Work item: Give the records again exactly, but drop the pictures.

Supplied data:

--*--

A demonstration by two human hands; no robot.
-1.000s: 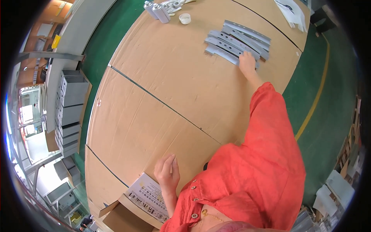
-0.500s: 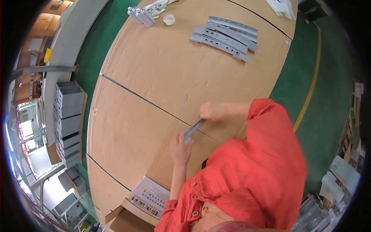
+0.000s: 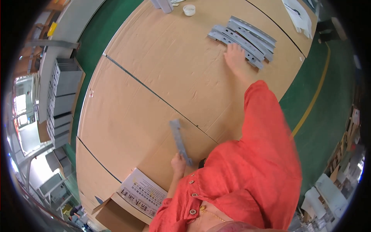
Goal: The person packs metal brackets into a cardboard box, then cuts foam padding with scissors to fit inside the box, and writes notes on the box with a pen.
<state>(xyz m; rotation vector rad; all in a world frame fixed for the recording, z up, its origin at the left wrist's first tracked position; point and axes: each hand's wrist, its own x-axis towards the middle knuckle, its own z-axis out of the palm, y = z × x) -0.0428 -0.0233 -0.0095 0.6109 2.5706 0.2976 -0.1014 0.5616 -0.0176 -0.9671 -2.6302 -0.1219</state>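
Observation:
A grey metal strip (image 3: 178,139) is in my left hand (image 3: 178,164), with my fingers closed round its near end. Its far end points away over the cardboard-covered table. At the far right my right hand (image 3: 235,58) reaches a pile of grey perforated metal strips (image 3: 253,34). The fingers lie over the edge of the nearest strip in the pile, spread a little, and the fingertips partly hide its holes. That pile's strips overlap, lying roughly side by side.
An open cardboard box (image 3: 119,214) with a printed white flap (image 3: 143,191) stands near left. At the far edge are a white cup (image 3: 189,10) and spray cans (image 3: 165,5). White sheets (image 3: 297,17) lie far right. Grey metal boxes (image 3: 63,100) stand beyond the left edge.
My right hand has let go of the strip it shared with my left hand and moved out to the pile. The strip has swung more upright in view. The view has shifted too.

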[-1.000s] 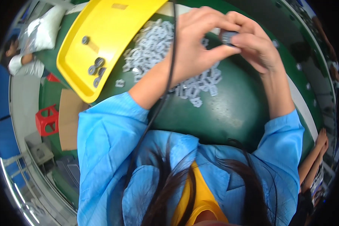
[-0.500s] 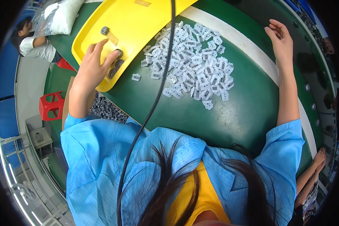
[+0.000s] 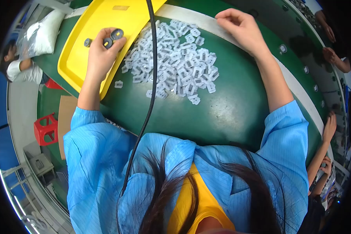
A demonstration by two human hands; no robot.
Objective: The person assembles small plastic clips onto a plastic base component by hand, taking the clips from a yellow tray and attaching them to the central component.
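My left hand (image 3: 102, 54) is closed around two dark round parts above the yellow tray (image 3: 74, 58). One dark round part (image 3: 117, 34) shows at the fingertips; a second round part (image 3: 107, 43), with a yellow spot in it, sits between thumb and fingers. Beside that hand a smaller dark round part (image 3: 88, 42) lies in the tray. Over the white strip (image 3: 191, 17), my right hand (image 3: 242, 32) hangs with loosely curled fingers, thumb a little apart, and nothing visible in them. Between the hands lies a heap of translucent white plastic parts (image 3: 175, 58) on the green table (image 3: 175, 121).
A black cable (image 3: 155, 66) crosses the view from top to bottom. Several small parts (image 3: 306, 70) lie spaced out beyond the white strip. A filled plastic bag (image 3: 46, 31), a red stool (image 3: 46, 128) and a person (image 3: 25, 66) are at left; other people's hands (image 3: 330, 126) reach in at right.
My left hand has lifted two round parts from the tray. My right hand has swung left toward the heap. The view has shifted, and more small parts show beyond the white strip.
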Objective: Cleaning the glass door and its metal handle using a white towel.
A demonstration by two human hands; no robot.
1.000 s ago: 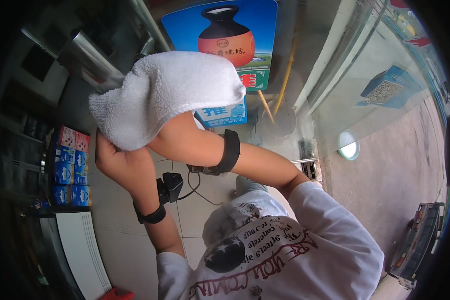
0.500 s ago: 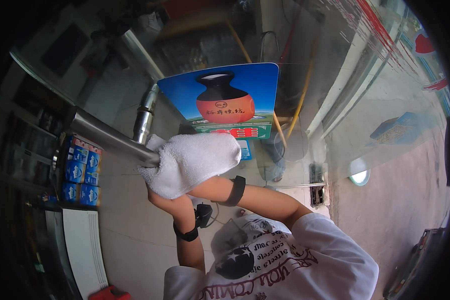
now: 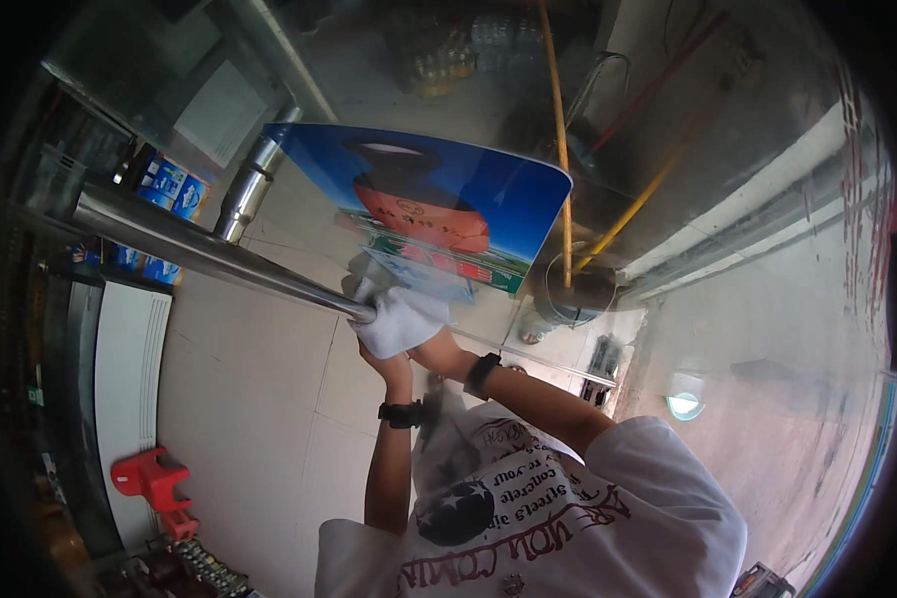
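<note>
A white towel is bunched round the near end of a round steel bar handle, which is fixed on a glass door. My left hand is under the towel, closed on it at the bar's end. Just to its right, my right hand grips the same cloth. The towel hides most fingertips of both hands. Beyond them, a blue sign with a dark and orange jar picture shows against the glass. A steel bracket joins the bar to the door.
At left stand a white appliance panel, a red clamp-like tool and blue boxes. A bucket with a wooden pole stands beyond the sign. A pale bowl lies at right.
The towel and both hands have slid nearer along the bar, uncovering more steel. The towel looks more bunched. The view has shifted, bringing the red tool into fuller sight.
</note>
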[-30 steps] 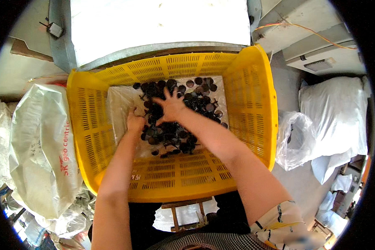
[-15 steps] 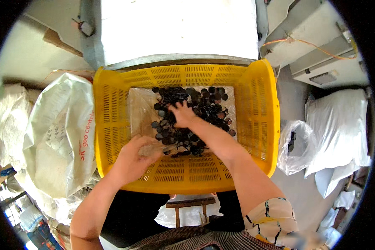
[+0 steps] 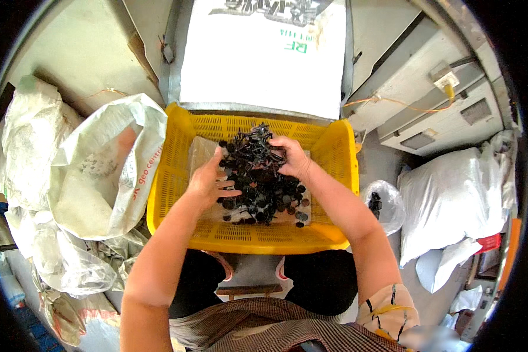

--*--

Reply to the exercise:
A demonstration by two human hands; no robot.
-1.000s: 
-0.500s: 
+0.000s: 
Goal: The person packs metal brackets into a cardboard box, then cuts foam padding with scissors to fit inside the box, and writes notes on the box with a pen.
<state>(xyz m; rotation vector rad; all in a world frame fixed for the recording, z up, its origin at the left wrist's first tracked position; point and axes: each hand's wrist, its own x-axis towards the middle knuckle, its own z-axis out of the palm, y = z × x) -0.0428 -0.0233 -0.0095 0.6109 2.5706 0.2976 -0.1014 0.5616 -0.0176 -0.9671 -2.6302 -0.1219</state>
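Observation:
A grey metal strip (image 3: 178,139) is in my left hand (image 3: 178,164), with my fingers closed round its near end. Its far end points away over the cardboard-covered table. At the far right my right hand (image 3: 235,58) reaches a pile of grey perforated metal strips (image 3: 253,34). The fingers lie over the edge of the nearest strip in the pile, spread a little, and the fingertips partly hide its holes. That pile's strips overlap, lying roughly side by side.
An open cardboard box (image 3: 119,214) with a printed white flap (image 3: 143,191) stands near left. At the far edge are a white cup (image 3: 189,10) and spray cans (image 3: 165,5). White sheets (image 3: 297,17) lie far right. Grey metal boxes (image 3: 63,100) stand beyond the left edge.
My right hand has let go of the strip it shared with my left hand and moved out to the pile. The strip has swung more upright in view. The view has shifted too.
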
[-1.000s] 
[-0.500s] 
[+0.000s] 
A demonstration by two human hands; no robot.
Objective: The person assembles small plastic clips onto a plastic base component by hand, taking the clips from a yellow tray and attaching them to the central component.
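My left hand (image 3: 102, 54) is closed around two dark round parts above the yellow tray (image 3: 74, 58). One dark round part (image 3: 117, 34) shows at the fingertips; a second round part (image 3: 107, 43), with a yellow spot in it, sits between thumb and fingers. Beside that hand a smaller dark round part (image 3: 88, 42) lies in the tray. Over the white strip (image 3: 191, 17), my right hand (image 3: 242, 32) hangs with loosely curled fingers, thumb a little apart, and nothing visible in them. Between the hands lies a heap of translucent white plastic parts (image 3: 175, 58) on the green table (image 3: 175, 121).
A black cable (image 3: 155, 66) crosses the view from top to bottom. Several small parts (image 3: 306, 70) lie spaced out beyond the white strip. A filled plastic bag (image 3: 46, 31), a red stool (image 3: 46, 128) and a person (image 3: 25, 66) are at left; other people's hands (image 3: 330, 126) reach in at right.
My left hand has lifted two round parts from the tray. My right hand has swung left toward the heap. The view has shifted, and more small parts show beyond the white strip.
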Objective: Cleaning the glass door and its metal handle using a white towel.
A demonstration by two human hands; no robot.
1.000 s ago: 
0.500 s ago: 
now: 
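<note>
A white towel is bunched round the near end of a round steel bar handle, which is fixed on a glass door. My left hand is under the towel, closed on it at the bar's end. Just to its right, my right hand grips the same cloth. The towel hides most fingertips of both hands. Beyond them, a blue sign with a dark and orange jar picture shows against the glass. A steel bracket joins the bar to the door.
At left stand a white appliance panel, a red clamp-like tool and blue boxes. A bucket with a wooden pole stands beyond the sign. A pale bowl lies at right.
The towel and both hands have slid nearer along the bar, uncovering more steel. The towel looks more bunched. The view has shifted, bringing the red tool into fuller sight.
</note>
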[-30 steps] 
[-15 steps] 
[+0 steps] 

No more output will be given for this exercise.